On 30 June 2020, the final text of the draft EU group-claims directive (the Directive) was published (https://eur-lex.europa.eu/legal-content/EN/TXT/?uri=consil:ST_9223_2020_INIT). The final text was agreed between representatives of the European Commission, the member state governments and the European Parliament on 22 June 2020. The Directive is said to be adopted by the European Parliament this fall.
The Directive aims to ensure that within all EU member states, consumers have effective means to file claims against businesses for unlawful practices in areas such as data protection, financial services, travel and tourism, energy and telecommunications, in addition to general consumer law. The Directive does not pertain to provisions of competition law. The Directive applies to both domestic as well as cross-border infringements.
Under the Directive, member states shall ensure that actions for the protection of the collective interests of consumers that are brought on behalf of consumers (so-called ‘representative actions’) can be brought by ‘qualified entities’. These are organisations (in particular consumer organisations) which have been designated as a ‘qualified entity’ by a member state.
Organisations can be designated as such for the purpose of bringing cross-border representative actions if they comply with several criteria, including that they can demonstrate 12 months of actual public activity in the protection of consumer interests, they have a non-profit making character and they are independent and not influenced by persons, other than consumers, who have an economic interest in the bringing of any representative action, including in case of funding by third parties.
Member states shall ensure that the criteria they use to designate an entity as a qualified entity for the purpose of bringing domestic representative actions are consistent with the objectives of the Directive to make effective and efficient functioning of such actions.
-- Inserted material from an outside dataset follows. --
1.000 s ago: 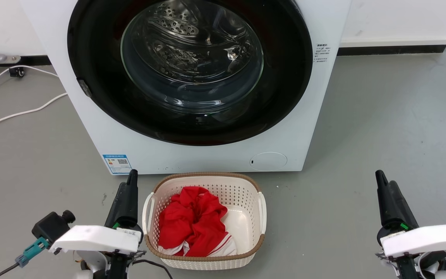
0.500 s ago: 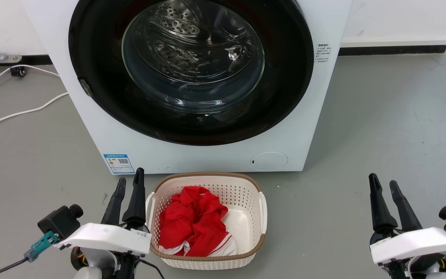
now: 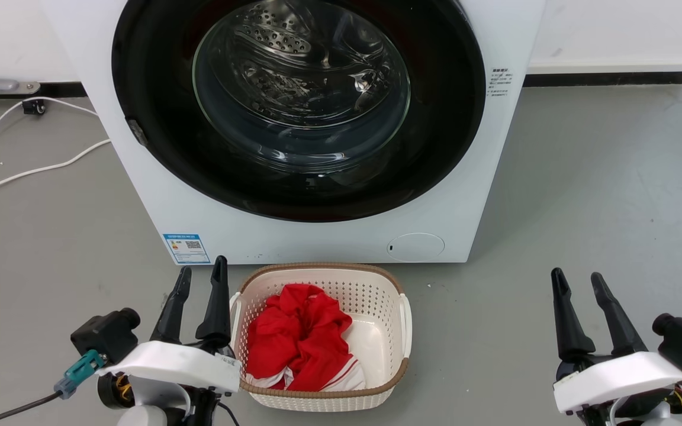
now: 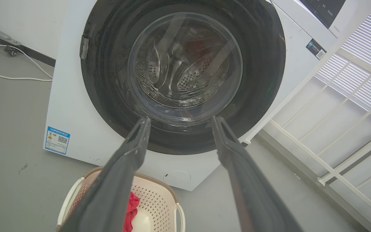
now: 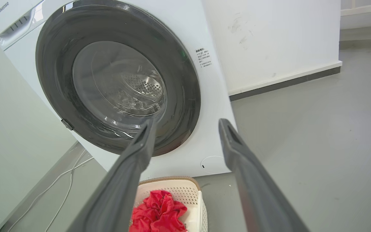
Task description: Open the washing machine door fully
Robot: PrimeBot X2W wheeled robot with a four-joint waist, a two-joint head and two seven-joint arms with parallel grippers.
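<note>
The washing machine door (image 3: 299,198) is closed at 12 o'clock, and the left gripper (image 3: 202,269) at 7 o'clock and right gripper (image 3: 578,277) at 5 o'clock stand spread, empty.

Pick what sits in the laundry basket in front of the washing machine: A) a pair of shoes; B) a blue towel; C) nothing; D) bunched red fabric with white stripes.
D: bunched red fabric with white stripes lies in the left part of the white laundry basket, at the foot of the washing machine.
</note>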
Member states will have to ensure that cross-border representative actions can be brought in their courts and that, if the relevant infringement affects or is likely to affect consumers from different member states, such actions may be brought by several qualified entities from different member states for the protection of the collective interest of consumers from different member states.
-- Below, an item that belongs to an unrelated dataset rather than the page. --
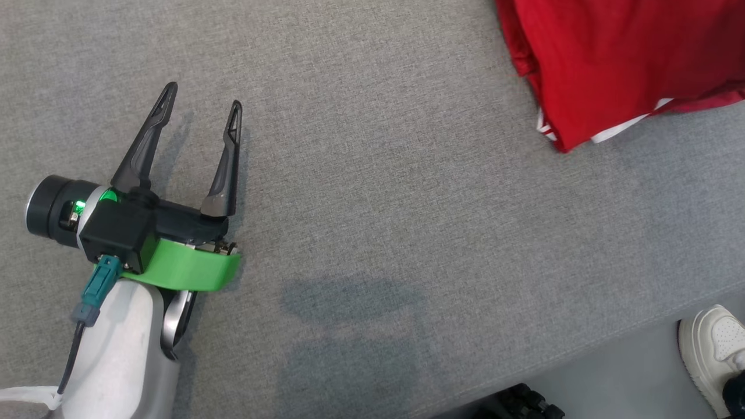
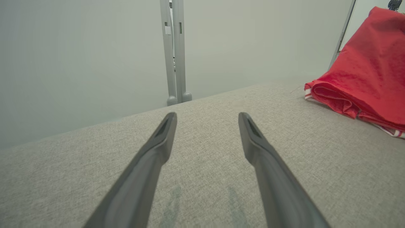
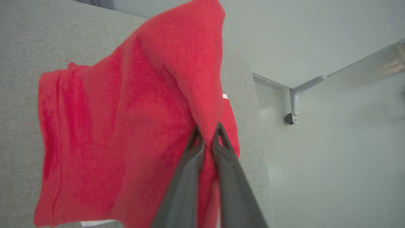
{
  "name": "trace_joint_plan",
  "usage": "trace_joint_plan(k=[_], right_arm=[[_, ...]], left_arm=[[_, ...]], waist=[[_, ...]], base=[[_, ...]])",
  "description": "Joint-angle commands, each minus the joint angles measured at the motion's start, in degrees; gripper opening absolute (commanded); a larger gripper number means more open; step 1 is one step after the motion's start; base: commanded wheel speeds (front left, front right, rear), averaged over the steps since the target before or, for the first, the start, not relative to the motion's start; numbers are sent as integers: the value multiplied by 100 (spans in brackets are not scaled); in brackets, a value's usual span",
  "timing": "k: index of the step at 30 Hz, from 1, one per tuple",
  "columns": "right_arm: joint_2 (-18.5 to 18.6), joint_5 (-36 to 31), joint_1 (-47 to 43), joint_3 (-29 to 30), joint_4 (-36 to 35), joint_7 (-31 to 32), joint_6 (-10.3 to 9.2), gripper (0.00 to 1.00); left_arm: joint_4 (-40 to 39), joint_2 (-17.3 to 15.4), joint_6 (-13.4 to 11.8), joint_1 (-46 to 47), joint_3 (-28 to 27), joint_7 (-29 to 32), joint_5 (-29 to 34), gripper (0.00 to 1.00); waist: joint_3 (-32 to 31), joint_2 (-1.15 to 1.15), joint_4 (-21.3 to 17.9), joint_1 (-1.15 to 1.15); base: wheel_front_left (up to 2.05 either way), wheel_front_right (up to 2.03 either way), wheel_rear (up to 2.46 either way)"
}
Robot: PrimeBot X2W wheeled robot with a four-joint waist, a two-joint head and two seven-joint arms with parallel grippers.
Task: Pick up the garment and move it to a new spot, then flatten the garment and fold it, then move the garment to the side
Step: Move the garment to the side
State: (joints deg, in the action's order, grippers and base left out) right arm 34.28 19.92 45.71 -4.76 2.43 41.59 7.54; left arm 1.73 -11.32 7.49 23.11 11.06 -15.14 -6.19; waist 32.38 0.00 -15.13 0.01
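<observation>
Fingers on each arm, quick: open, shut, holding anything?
Left gripper: open, holding nothing.
Right gripper: shut on the red garment.

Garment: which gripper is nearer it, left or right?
Right. The right gripper pinches a fold of the garment; the left gripper stands open over the grey surface, apart from it.
</observation>
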Motion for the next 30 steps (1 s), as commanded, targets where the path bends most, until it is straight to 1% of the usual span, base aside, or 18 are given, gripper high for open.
trace_joint_plan(k=[1,5,8,11,16,21,22,23,24,30], right_arm=[[145,-81,119,76,30,-20,-11,0],[433,-139,204,254,248,-124,-11,0],[627,-274,190,344,539,-232,-11,0],[856,-553,136,374,869,-419,-11,0],[959,-840,55,328,1347,-729,-10,0],[1155,-1292,83,179,1864,-1244,-12,0],[1154,-1360,79,125,1969,-1330,-11,11],[1198,-1486,84,50,2031,-1450,-10,49],[1237,-1581,108,16,2113,-1554,-11,100],[1333,-2151,256,-83,2586,-1974,-11,100]], left_arm=[[-25,-48,-2,126,14,-2,-15,100],[-28,-94,-2,155,70,-2,-27,100],[-26,-128,-2,183,117,-1,-11,100],[-39,-155,-2,214,166,-2,-9,100],[-49,-180,-2,273,238,-2,10,100],[-60,-173,-2,350,362,-1,10,100],[-61,-174,-2,369,379,-1,0,100],[-55,-174,-2,385,398,-1,-7,100],[-55,-168,-2,399,422,-1,-8,100],[-30,-137,-4,439,448,0,45,100]], waist=[[92,0,38,-1],[190,0,140,-1],[256,0,233,-1],[333,0,345,-1],[438,0,506,-1],[577,0,722,-1],[601,0,760,-1],[621,0,792,-1],[639,0,823,-1],[650,0,949,-1]], base=[[0,0,0],[0,0,0],[0,0,0],[0,0,0],[0,0,0],[0,0,0],[0,0,0],[0,0,0],[0,0,0],[0,0,0]])
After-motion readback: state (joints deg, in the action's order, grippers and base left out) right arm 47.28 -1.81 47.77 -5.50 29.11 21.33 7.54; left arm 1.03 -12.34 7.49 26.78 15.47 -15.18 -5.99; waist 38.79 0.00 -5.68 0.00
The relief sought in these proceedings can be both an injunction measure, such as a provisional or definitive measure to cease an infringement, as well as a redress measure, such as compensation. For actions in which redress is sought, the member states are free to determine whether consumers are bound on an opt-in or an opt-out basis. However, in order for the action to bind consumers from other member states than the one where the action has been brought, these consumers have to explicitly opt-in. If the relief sought is an injunction, no consent is needed from consumers. In the latter case, the qualified entity shall neither have to prove actual loss or damage on the part of individual consumers affected by an infringement nor the intention or negligence on the part of the trader.
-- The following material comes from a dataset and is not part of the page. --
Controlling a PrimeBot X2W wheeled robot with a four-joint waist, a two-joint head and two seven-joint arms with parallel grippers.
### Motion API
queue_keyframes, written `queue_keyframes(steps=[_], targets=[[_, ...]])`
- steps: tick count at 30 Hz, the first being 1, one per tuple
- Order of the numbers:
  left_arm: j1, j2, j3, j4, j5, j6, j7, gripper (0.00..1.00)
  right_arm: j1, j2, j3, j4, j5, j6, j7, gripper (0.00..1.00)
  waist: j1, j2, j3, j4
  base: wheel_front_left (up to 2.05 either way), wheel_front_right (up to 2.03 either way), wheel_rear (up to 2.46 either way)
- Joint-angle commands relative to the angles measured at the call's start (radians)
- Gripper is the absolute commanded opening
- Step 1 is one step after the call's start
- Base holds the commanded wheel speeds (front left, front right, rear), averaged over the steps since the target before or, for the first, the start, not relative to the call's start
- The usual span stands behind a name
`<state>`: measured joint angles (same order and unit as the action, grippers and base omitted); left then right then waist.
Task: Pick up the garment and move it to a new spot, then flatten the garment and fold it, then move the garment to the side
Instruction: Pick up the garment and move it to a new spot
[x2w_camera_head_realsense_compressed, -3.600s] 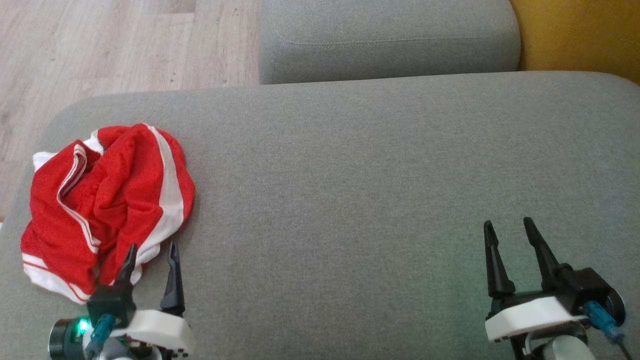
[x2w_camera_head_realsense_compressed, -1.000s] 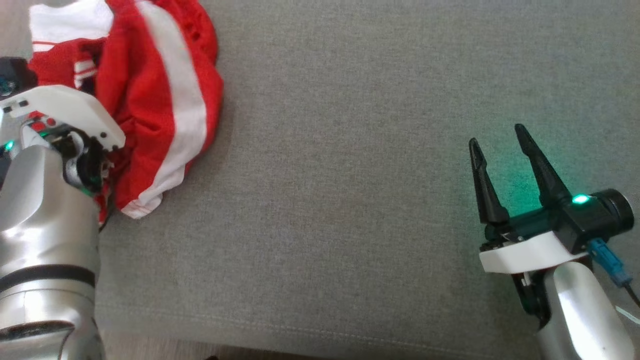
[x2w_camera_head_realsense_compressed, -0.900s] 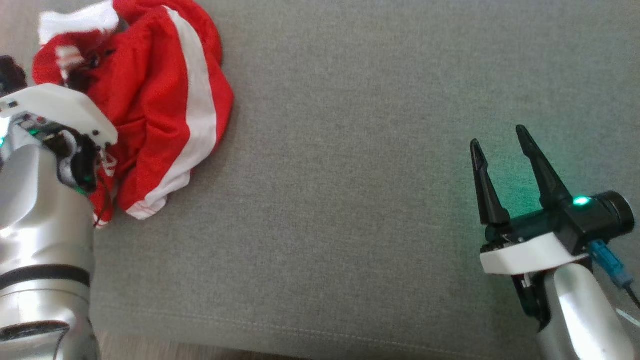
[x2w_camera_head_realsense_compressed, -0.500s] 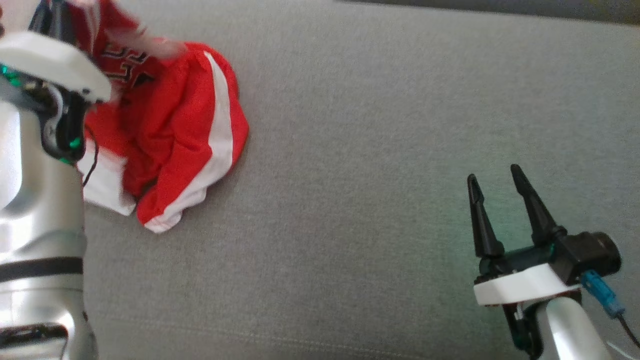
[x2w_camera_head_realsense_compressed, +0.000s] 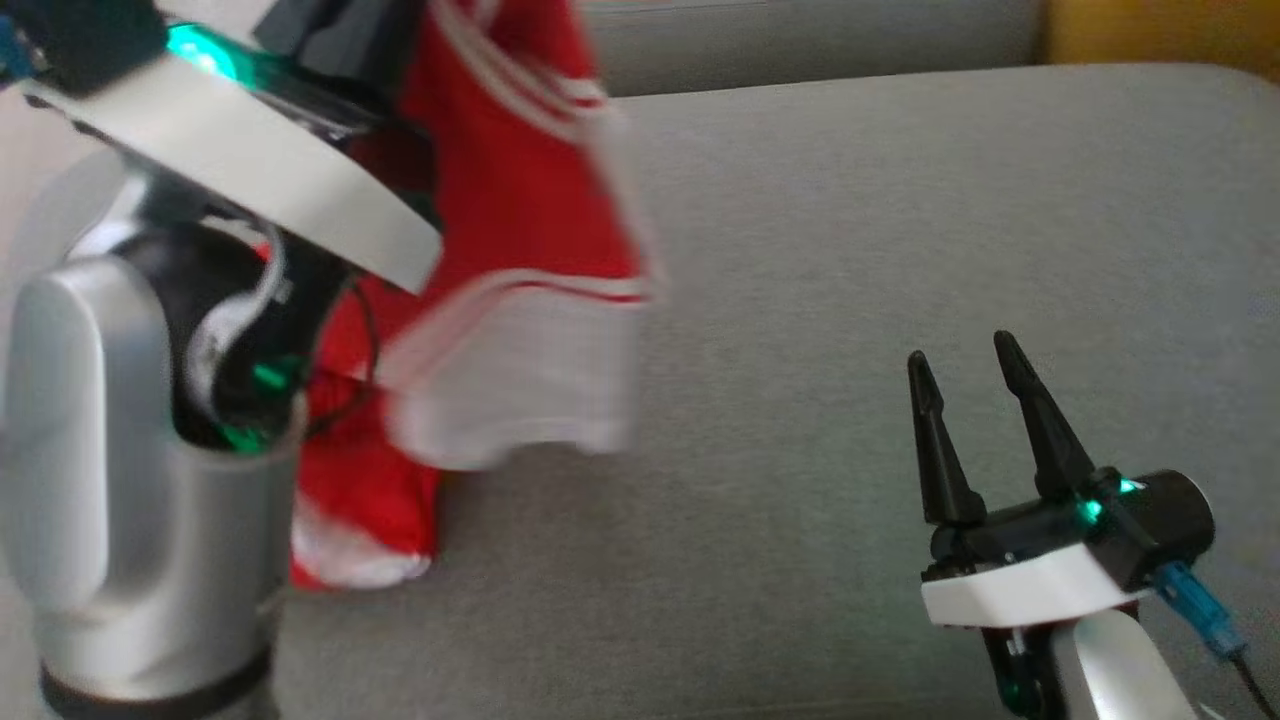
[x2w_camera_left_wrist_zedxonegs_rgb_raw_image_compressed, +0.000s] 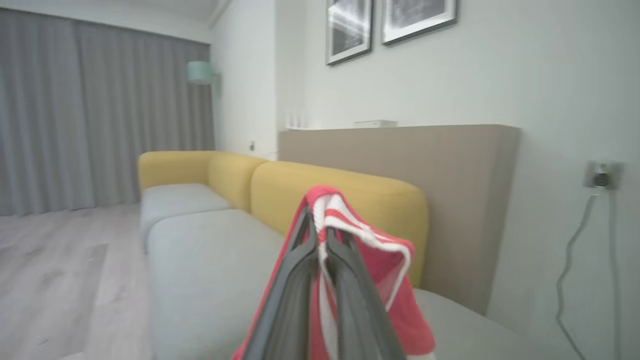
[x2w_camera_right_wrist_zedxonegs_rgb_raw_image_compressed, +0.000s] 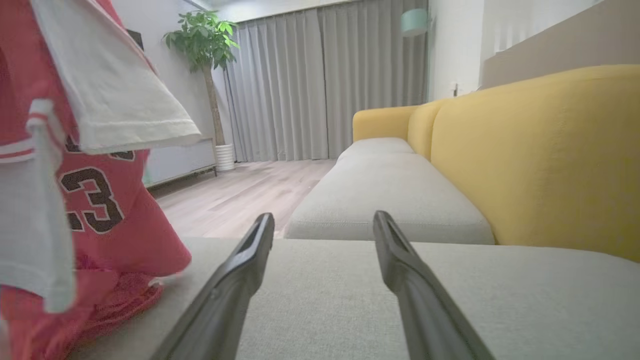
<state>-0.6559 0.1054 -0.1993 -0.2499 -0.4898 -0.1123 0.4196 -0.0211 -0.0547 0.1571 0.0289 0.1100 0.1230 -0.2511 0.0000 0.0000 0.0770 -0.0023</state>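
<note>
1. Grey sofa cushion (x2w_camera_head_realsense_compressed: 850, 250) spans the scene, with a yellow backrest (x2w_camera_right_wrist_zedxonegs_rgb_raw_image_compressed: 540, 160) behind.
2. Left end effector (x2w_camera_left_wrist_zedxonegs_rgb_raw_image_compressed: 320, 237), held high, pinches the red-and-white garment (x2w_camera_head_realsense_compressed: 520, 200), which hangs with its bottom on the cushion.
3. Right end effector (x2w_camera_head_realsense_compressed: 960, 352) hovers low, fingers wide apart, empty.

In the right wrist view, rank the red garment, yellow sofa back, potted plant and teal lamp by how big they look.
Largest to smallest:
red garment, hanging close to the camera
yellow sofa back
potted plant
teal lamp
</note>
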Motion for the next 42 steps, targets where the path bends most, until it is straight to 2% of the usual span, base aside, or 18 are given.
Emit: queue_keyframes(steps=[1, 6, 12, 16, 19, 23, 27, 28, 29, 30, 36, 39, 42], targets=[[-0.035, 0.009, 0.009, -0.066, -0.015, 0.01, 0.031, 0.0, -0.011, 0.004, 0.027, -0.045, 0.016, 0.008, -0.011, 1.0, 0.0, 0.0, -0.008, -0.075, 0.0, 0.0, 0.0], [-0.048, -0.025, -0.066, -0.094, -0.041, 0.034, 0.072, 0.0, -0.021, 0.004, 0.036, -0.077, 0.046, 0.008, -0.011, 1.0, 0.0, 0.0, 0.013, -0.161, 0.0, 0.0, 0.0], [-0.058, -0.045, -0.121, -0.01, -0.078, 0.068, 0.049, 0.0, -0.025, 0.004, 0.038, -0.089, 0.073, 0.008, -0.011, 1.0, 0.0, 0.0, 0.026, -0.235, 0.0, 0.0, 0.0], [-0.043, -0.051, -0.135, 0.155, -0.086, 0.096, -0.037, 0.0, -0.028, 0.004, 0.042, -0.089, 0.094, 0.008, -0.011, 1.0, 0.0, 0.0, 0.033, -0.282, 0.0, 0.0, 0.0], [-0.019, -0.053, -0.147, 0.34, -0.083, 0.111, -0.142, 0.0, -0.029, 0.004, 0.043, -0.084, 0.106, 0.008, -0.011, 1.0, 0.0, 0.0, 0.039, -0.304, 0.0, 0.0, 0.0], [0.034, -0.055, -0.193, 0.606, -0.092, 0.109, -0.286, 0.0, -0.029, 0.004, 0.054, -0.072, 0.117, 0.008, -0.011, 1.0, 0.0, 0.0, 0.047, -0.326, 0.0, 0.0, 0.0], [0.064, -0.055, -0.267, 0.792, -0.135, 0.113, -0.417, 0.0, -0.027, 0.004, 0.055, -0.059, 0.12, 0.008, -0.011, 1.0, 0.0, 0.0, 0.061, -0.329, 0.0, 0.0, 0.0], [0.065, -0.055, -0.287, 0.826, -0.142, 0.117, -0.447, 0.08, -0.026, 0.004, 0.055, -0.056, 0.119, 0.008, -0.011, 1.0, 0.0, 0.0, 0.064, -0.326, 0.0, 0.0, 0.0], [0.064, -0.055, -0.306, 0.854, -0.157, 0.12, -0.475, 0.65, -0.026, 0.004, 0.055, -0.053, 0.117, 0.008, -0.011, 1.0, 0.0, 0.0, 0.067, -0.322, 0.0, 0.0, 0.0], [0.062, -0.055, -0.326, 0.875, -0.172, 0.121, -0.5, 1.0, -0.025, 0.004, 0.056, -0.051, 0.114, 0.008, -0.011, 1.0, 0.0, 0.0, 0.069, -0.317, 0.0, 0.0, 0.0], [0.048, -0.055, -0.436, 0.889, -0.251, 0.151, -0.634, 1.0, -0.024, 0.004, 0.045, -0.048, 0.08, 0.008, -0.011, 1.0, 0.0, 0.0, 0.06, -0.276, 0.0, 0.0, 0.0], [0.076, -0.055, -0.451, 0.833, -0.231, 0.198, -0.673, 1.0, -0.017, 0.004, 0.022, -0.058, 0.05, 0.008, -0.011, 1.0, 0.0, 0.0, 0.04, -0.25, 0.0, 0.0, 0.0], [0.146, -0.053, -0.42, 0.729, -0.168, 0.252, -0.68, 1.0, 0.0, 0.004, -0.016, -0.076, 0.011, 0.008, -0.011, 1.0, 0.0, 0.0, 0.019, -0.218, 0.0, 0.0, 0.0]])
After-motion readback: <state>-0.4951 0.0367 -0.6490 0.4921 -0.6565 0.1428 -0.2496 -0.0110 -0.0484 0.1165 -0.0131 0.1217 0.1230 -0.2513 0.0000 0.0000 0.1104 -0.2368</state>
Claims funding is endorsed under the framework set out in the Directive. Member states only have to ensure that conflicts of interests are prevented and that the funding by a third party having an economic interest in the bringing or the outcome of the representative action for redress does not divert the action from the protection of the collective interests of consumers.
In proceedings which are governed by the Directive, a “loser pays” principle applies. However, member states only have to ensure that the defeated party pays the costs of the proceedings borne by the successful party in accordance with the conditions and exceptions provided for in national law applicable to court proceedings in general.
The Directive shall not prevent member states from maintaining other procedural means aimed at the protection of the collective interests of consumers, provided that at least one of these complies with the Directive. As for collective redress in the Netherlands, the procedure described in the Directive bears resemble to the collective action framework set out in Section 3:305a DCC (see our earlier post about this relatively new framework). However, whereas the Directive pertains to infringements of consumer law only and is aimed specifically at organisations which have a history in consumer protection, the Dutch collective redress framework is also open for other types of claims and claimants.
Member states have two years to implement the Directive after it will have entered into force, and shall apply the implementing provisions from six months thereafter. Hence, these provisions won’t be applied before 2023. It is yet to be seen how the Directive will be implemented in Dutch legislation.